A quantitative in vitro study was performed to elevate the binding affinity of the BM-targeting NPs to collagen IV fibers. We briefly incubated 0 – 1.5 nM (0 – 1 mg/mL) of BM-targeting NPs and non-targeting NPs in a collagen IV-coated well plate, and washed with PBS and fetal bovine serum (FBS) prior to spectroscopic measurements to quantify the amount of NPs binding to collagen IV fibers. As shown in Figure 2a and Figure S4, the fluorescence intensities (at 590 nm) of collagen IV-coated wells increased with the concentration of BM-targeting NPs, suggesting that the BM-targeting NPs dose-dependently bind to collagen IV fibers. Plateau binding can be observed when the concentration of BM-targeting NPs reached about 0.74 nM. By fitting the dose-dependent fluorescence intensities to the Hill equation,[18] the Hill constant (nHill) and dissociation constant (Kd) were calculated to be 1.25 and 0.13 nM, respectively. This confirms that the BM-targeting NPs bind strongly and cooperatively to collagen IV. On the other hand, increasing the concentrations of non-targeting NPs only slightly increased the fluorescence intensities of collagen IV fibers, and the plateau fluorescent intensity is at least 10 times lower than that recorded for BM-targeting NPs. Quantitative data analysis indicated that the binding of the non-targeting NPs is non-cooperative (nHill < 1, the binding of one NP to a collagen fiber lower binding affinity for another NP[18]), and the dissociation constant of the non-targeting NPs is more than 10 times higher than that of BM-targeting NPs.

Figure 2.

Figure 2

(a) Concentration-dependent fluorescence intensities recorded for collagen IV-coated well plate after incubated with different concentrations of BM-targeting NPs and non-targeting NPs. The inset table summarized the binding affinities of two different NPs after fitted to Hill equation. (b) Florescence images recorded for basement membrane-exposed disease-free Nu mouse skin after incubation with (i) PBS and different concentrations of (ii–v) BM-targeting NPs and (vi–ix) non-targeting NPs. The insert cartoon shows the wide-field fluorescence imaging method. (c) Concentration-dependent fluorescence intensities at basement membrane of artificially damaged Nu mouse skin after incubation with different concentrations of BM-targeting NPs and non-targeting NPs. (d) Wide-field fluorescent images of an artificially-damaged Nu mouse skin with “U N C” letters. (N.B. * denotes p < 0.05, i.e. statistical significance. Fluorescence images were recorded using 200 ms exposure time.)

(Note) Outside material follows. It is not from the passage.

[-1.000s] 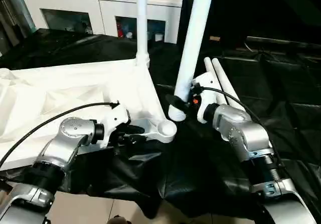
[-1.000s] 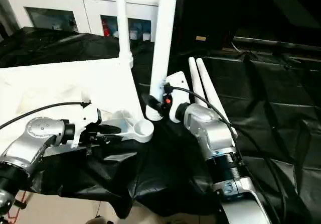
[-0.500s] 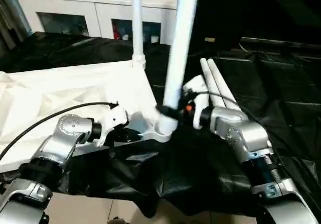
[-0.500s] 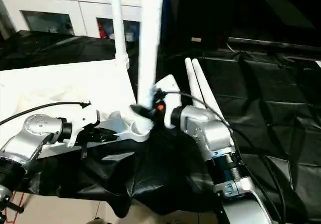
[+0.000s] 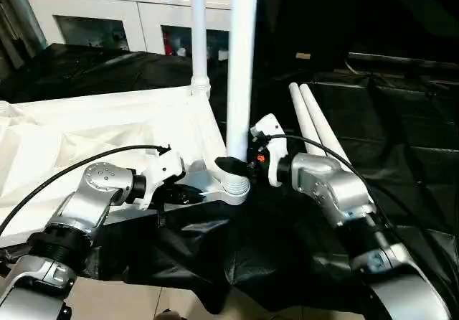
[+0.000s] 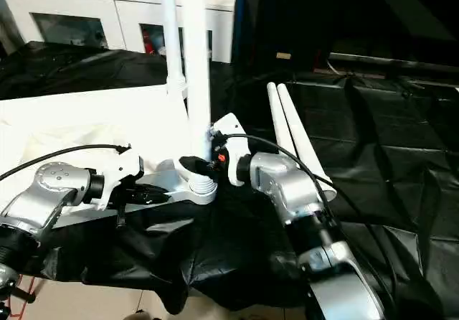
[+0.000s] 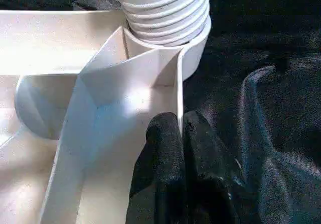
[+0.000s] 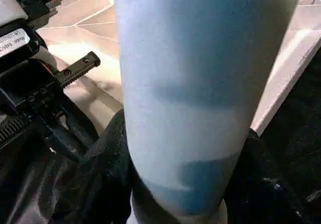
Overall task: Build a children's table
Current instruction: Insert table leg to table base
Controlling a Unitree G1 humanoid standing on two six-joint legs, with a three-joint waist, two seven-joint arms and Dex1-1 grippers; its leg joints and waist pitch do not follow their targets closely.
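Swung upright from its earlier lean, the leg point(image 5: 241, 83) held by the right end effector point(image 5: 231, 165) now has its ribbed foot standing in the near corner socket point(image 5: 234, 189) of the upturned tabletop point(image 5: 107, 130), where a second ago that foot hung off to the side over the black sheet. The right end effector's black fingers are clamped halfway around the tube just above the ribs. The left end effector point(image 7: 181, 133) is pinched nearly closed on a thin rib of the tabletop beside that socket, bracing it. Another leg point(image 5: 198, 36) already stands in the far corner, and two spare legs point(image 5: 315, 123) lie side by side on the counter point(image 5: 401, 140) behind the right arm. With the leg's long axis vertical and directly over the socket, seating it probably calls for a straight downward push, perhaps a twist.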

Next, we performed an ex vivo imaging study on freshly excised Nu mouse skin to investigate the binding affinity of BM-targeting NPs to collagen IV fibers in the basement membrane. Basement membrane was exposed to the bulk environments from the peritoneal surface prior to the ex vivo study. Figure 2b shows wide-field fluorescence images recorded for the ex vivo skin samples after incubated with different concentrations of BM-targeting NPs or non-targeting NPs. As shown in the Figure 2b(i–v), increasing the concentration of BM-targeting NPs progressively increased the fluorescence intensities at the basement membrane and allowed the identification of individual collagen fibers. Quantitative image analysis (Figure 2c) indicated the observed contrast effect is contributed by the binding of fluorescent BM-targeting NPs. Conversely, increasing the concentration of non-targeting NPs did not significantly increase the fluorescence intensities at the basement membrane (Figures 2b(vi–ix) and d). This is due to the anti-biofouling character of the high molecular weight PEG, which prevents non-specific binding to the basement membrane.[19] The fluorescence intensity of this basement membrane after incubation with 150 pM of BM-targeting NPs is about 10 times higher those incubated with non-targeting NPs. To further verify that the BM-targeting NPs bonded specifically to the basement membrane, we superficially sketched the letters “U N C” on the peritoneal surface of a piece of freshly excised mouse skin via a scalpel to expose the basement membrane before incubation with 150 pM of BM-targeting NPs. As shown in Figure 2d, “U N C” is clearly visible and strongly fluorescent, indicating specific binding of the BM-targeting NPs to the collagen IV fibers in the basement membrane that were artificially exposed before the study. Both ex vivo imaging studies confirmed that the BM-targeting NPs bonded specifically to collagen IV-rich basement membrane.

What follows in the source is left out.